▶ What is being asked
Give only the number of lines below that contain the word "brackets".
:: Collected data ::
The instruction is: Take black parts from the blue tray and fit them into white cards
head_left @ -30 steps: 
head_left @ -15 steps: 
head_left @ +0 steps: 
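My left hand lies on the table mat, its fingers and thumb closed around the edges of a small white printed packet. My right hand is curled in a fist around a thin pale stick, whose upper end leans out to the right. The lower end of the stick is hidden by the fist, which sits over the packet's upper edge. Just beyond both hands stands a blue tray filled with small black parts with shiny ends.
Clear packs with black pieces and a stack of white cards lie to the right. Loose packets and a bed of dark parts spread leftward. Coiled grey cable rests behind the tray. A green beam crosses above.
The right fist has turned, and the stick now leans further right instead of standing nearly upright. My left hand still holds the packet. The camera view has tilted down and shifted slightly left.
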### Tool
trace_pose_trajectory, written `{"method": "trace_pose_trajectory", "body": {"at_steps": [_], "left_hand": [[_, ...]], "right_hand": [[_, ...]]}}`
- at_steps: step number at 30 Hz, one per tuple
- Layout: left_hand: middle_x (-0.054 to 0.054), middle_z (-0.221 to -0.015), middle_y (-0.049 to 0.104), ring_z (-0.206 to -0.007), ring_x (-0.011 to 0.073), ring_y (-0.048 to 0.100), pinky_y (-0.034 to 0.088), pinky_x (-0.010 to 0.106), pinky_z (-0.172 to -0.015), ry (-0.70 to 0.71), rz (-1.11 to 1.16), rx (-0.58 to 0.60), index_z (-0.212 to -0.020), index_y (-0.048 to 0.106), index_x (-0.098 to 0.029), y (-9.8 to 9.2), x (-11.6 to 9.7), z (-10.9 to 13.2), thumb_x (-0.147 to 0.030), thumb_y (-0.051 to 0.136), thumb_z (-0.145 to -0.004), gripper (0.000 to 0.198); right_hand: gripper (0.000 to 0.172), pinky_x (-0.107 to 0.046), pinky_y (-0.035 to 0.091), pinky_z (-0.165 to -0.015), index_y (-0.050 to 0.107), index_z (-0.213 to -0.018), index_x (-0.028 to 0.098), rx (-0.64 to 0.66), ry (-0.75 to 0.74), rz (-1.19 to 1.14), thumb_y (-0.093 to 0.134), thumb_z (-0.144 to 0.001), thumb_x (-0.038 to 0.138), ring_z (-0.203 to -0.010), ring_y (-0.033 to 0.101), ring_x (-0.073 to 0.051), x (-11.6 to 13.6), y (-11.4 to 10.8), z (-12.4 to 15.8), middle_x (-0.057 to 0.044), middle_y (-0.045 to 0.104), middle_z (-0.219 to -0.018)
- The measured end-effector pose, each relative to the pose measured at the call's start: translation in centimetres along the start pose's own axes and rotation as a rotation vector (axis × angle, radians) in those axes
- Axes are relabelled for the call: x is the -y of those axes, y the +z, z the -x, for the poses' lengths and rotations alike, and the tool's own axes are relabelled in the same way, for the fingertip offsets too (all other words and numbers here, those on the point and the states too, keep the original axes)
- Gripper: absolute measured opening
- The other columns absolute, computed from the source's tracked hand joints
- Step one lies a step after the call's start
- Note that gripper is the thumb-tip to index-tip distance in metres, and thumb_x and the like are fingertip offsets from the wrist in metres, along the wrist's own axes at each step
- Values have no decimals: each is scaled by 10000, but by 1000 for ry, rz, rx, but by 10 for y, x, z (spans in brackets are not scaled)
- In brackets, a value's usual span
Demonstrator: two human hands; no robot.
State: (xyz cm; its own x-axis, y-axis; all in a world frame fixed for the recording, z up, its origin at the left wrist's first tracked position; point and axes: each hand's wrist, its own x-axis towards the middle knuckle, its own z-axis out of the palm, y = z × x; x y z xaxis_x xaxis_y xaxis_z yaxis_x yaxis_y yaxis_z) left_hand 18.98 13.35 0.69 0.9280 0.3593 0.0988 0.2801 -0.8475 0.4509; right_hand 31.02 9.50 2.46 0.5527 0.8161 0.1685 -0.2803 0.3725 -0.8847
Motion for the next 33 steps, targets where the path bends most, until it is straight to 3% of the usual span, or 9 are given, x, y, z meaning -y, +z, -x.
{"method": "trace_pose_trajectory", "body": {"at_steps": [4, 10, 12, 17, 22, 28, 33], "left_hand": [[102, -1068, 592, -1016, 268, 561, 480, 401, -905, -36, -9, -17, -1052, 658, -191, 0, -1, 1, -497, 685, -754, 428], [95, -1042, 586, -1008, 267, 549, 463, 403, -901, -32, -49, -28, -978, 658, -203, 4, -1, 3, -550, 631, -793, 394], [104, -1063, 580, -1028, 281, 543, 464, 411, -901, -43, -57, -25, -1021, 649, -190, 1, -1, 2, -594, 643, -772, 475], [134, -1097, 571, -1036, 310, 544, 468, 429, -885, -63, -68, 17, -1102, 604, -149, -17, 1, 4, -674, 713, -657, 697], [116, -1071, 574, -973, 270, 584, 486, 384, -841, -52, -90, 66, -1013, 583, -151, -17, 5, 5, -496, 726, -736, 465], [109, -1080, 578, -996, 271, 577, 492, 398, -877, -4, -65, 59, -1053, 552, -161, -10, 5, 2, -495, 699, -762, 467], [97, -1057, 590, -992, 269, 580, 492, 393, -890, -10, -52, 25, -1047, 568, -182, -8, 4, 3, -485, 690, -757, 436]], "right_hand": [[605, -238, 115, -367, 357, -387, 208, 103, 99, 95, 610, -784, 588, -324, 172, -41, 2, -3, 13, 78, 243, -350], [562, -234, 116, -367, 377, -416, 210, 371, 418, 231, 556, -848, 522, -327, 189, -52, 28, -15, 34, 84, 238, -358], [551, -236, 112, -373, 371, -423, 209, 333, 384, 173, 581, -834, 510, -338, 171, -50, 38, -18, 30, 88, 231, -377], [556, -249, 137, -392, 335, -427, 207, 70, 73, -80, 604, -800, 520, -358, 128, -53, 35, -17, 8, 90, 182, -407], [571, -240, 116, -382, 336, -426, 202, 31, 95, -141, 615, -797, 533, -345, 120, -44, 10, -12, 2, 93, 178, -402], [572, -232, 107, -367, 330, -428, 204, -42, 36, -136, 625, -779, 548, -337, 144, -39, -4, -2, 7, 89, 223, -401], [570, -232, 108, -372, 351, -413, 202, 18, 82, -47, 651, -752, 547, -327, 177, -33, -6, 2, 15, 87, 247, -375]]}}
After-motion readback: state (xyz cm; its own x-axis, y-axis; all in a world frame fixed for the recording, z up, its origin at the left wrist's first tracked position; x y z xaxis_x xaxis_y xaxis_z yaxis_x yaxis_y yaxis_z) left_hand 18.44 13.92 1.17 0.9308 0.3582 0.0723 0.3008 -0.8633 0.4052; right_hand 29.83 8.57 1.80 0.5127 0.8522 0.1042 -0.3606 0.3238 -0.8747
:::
▶ Result of this task
2